▸ **Your goal**:
Within the entries below, find the portion that opens with the line containing "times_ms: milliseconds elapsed" and closes with the line containing "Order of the". Retype that portion exactly and only.

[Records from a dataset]
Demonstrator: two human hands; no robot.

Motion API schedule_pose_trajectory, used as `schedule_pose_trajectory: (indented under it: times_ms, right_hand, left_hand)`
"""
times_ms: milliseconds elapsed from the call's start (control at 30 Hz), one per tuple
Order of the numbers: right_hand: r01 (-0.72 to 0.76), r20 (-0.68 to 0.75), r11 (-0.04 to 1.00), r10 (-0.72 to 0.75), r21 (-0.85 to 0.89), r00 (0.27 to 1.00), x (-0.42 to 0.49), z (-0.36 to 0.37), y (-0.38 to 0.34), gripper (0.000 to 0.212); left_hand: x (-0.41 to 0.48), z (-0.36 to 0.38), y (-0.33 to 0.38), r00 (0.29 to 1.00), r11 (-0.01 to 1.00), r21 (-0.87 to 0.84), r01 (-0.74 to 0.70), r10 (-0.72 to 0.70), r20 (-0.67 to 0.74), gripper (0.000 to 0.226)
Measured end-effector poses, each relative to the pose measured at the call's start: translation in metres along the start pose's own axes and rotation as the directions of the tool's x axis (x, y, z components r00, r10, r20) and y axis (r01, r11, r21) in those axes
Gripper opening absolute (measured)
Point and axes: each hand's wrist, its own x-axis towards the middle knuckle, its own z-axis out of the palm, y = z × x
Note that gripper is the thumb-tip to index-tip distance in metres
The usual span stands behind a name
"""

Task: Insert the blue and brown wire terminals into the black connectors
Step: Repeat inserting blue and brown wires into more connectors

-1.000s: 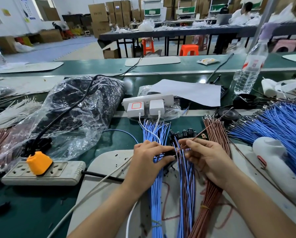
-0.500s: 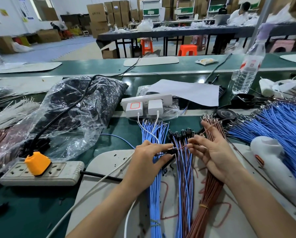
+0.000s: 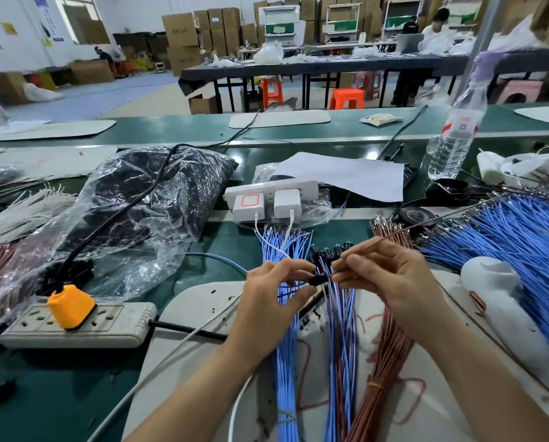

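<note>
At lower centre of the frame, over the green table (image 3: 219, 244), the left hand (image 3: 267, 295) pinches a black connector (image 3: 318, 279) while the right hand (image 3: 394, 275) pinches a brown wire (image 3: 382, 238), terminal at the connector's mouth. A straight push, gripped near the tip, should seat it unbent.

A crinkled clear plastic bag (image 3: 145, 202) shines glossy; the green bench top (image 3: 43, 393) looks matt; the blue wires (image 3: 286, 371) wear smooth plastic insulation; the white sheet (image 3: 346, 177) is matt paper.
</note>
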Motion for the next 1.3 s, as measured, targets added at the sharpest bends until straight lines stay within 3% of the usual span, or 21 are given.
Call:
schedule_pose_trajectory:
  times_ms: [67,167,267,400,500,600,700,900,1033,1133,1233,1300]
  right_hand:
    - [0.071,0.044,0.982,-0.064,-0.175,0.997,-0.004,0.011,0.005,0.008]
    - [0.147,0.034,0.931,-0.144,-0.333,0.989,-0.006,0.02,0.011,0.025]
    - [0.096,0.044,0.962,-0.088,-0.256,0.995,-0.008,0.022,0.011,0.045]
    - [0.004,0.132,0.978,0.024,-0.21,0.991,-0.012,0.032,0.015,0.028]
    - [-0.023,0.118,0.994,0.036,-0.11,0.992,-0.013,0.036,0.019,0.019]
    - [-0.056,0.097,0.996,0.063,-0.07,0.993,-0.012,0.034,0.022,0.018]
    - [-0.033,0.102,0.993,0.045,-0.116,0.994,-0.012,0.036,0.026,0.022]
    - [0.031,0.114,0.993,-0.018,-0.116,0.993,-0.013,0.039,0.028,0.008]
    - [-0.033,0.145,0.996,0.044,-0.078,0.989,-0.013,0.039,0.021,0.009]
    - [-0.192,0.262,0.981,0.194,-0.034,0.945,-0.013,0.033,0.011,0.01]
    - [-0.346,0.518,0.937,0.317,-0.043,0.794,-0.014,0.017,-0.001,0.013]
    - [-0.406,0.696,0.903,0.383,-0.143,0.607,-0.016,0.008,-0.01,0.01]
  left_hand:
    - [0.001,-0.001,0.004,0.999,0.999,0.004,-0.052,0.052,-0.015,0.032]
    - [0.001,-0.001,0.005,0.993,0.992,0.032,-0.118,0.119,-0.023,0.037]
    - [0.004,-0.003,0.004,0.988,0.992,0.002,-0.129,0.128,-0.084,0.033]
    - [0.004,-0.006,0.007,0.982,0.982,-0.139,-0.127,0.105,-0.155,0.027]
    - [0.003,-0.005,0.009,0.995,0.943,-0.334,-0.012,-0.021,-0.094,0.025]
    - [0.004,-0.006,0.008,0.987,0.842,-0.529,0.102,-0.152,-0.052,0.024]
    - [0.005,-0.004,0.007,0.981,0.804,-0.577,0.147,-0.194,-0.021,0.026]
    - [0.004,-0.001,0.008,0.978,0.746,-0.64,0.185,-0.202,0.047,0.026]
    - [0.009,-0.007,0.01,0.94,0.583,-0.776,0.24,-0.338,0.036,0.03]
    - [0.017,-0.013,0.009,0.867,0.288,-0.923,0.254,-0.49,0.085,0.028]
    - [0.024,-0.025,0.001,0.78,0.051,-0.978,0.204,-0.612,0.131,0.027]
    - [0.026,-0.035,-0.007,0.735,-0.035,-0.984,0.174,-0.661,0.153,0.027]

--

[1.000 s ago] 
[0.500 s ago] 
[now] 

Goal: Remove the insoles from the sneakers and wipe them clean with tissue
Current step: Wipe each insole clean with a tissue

▸ **Solution to this exercise**:
times_ms: milliseconds elapsed from the call's start (control at 30 Hz), one per tuple
Order of the numbers: right_hand: r01 (-0.72 to 0.76), r20 (-0.68 to 0.75), r11 (-0.04 to 1.00), r10 (-0.72 to 0.75), r21 (-0.85 to 0.89), r00 (0.27 to 1.00), x (-0.42 to 0.49), z (-0.36 to 0.37), y (-0.38 to 0.34), gripper (0.000 to 0.212); left_hand: x (-0.41 to 0.48), z (-0.36 to 0.38), y (-0.33 to 0.38), r00 (0.29 to 1.00), r11 (-0.01 to 1.00), r21 (-0.87 to 0.84), r01 (-0.74 to 0.70), r10 (-0.72 to 0.70), r20 (-0.67 to 0.74), gripper (0.000 to 0.226)

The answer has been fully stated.